**EXERCISE INSTRUCTIONS**
Would you repeat exactly the part of the listing below that runs from the line containing "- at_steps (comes" down to the line containing "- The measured", inclusive, and nothing else?

**GIVEN INFORMATION**
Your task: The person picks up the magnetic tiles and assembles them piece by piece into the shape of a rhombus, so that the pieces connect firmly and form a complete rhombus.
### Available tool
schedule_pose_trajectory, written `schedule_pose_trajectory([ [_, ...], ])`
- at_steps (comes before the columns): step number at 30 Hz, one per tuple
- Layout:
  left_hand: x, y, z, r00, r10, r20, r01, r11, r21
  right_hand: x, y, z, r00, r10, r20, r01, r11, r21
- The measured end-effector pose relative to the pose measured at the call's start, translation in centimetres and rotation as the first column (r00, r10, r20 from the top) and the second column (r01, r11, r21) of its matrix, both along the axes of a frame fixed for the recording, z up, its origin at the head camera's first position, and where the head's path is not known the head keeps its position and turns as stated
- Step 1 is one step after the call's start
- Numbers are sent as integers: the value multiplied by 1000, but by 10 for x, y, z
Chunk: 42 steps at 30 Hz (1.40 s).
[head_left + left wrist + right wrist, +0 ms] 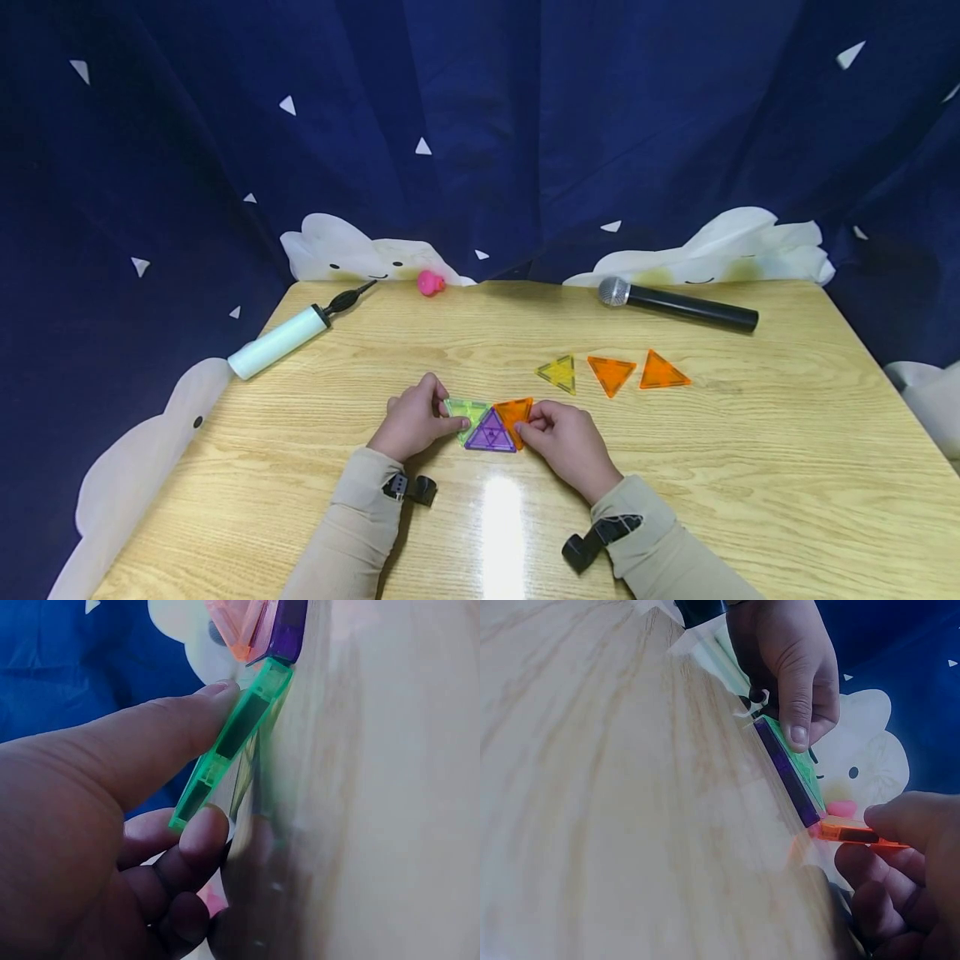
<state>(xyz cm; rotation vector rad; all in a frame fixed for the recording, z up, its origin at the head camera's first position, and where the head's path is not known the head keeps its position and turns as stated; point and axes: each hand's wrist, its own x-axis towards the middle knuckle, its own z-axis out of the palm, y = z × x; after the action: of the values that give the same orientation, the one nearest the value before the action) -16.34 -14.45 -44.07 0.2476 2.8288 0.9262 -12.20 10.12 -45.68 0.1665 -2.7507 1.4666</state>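
Note:
My left hand (417,419) pinches a green translucent triangular magnetic tile (461,412) between thumb and fingers. In the left wrist view that green tile (229,742) tilts up off the tabletop. A purple triangular tile (491,435) sits in the middle, its sides meeting the green tile and an orange triangular tile (513,414). My right hand (567,440) pinches this orange tile by its outer corner. In the right wrist view, the orange tile (855,832) is raised at an angle beside the purple tile's edge (786,772).
Behind the right hand lie a yellow triangular tile (558,374) and two orange ones, one (611,374) left of the other (662,371). A black microphone (686,307), a pink toy (430,283) and a pale blue hand pump (281,340) lie farther back, before a blue curtain (480,125).

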Motion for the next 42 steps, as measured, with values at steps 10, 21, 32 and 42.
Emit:
schedule_pose_trajectory([
  [10,0,-1,0,1000,7,6,-7,1000,-1,0,-1,0,1000,1,-1,-1,1000,-5],
  [21,0,-2,-2,1000,-2,-11,2,999,53,-1,-2,-2,1000,-1,16,1,1000,-8],
  [32,4,0,-8,999,-22,-45,29,986,161,0,-3,-1,1000,-9,-4,9,1000,11],
  [42,6,2,-13,998,-26,-65,41,974,225,0,-4,-2,999,-12,-34,13,999,42],
])
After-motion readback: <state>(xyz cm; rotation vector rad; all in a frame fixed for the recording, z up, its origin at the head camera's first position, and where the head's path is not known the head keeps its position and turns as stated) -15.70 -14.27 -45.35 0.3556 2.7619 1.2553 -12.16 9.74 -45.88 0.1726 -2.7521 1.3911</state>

**ANSWER SECTION**
- at_steps (comes before the columns): step number at 30 Hz, one per tuple
- Layout:
  left_hand: x, y, z, r00, r10, r20, r01, r11, r21
  right_hand: x, y, z, r00, r10, r20, r01, r11, r21
- The measured end-effector pose relative to the pose measured at the call's start, translation in centimetres and rotation as the first column (r00, r10, r20 from the top) and the second column (r01, r11, r21) of its matrix, both along the axes of a frame fixed for the recording, z up, its origin at the head camera's first position, and where the head's path is not known the head keeps its position and turns as stated

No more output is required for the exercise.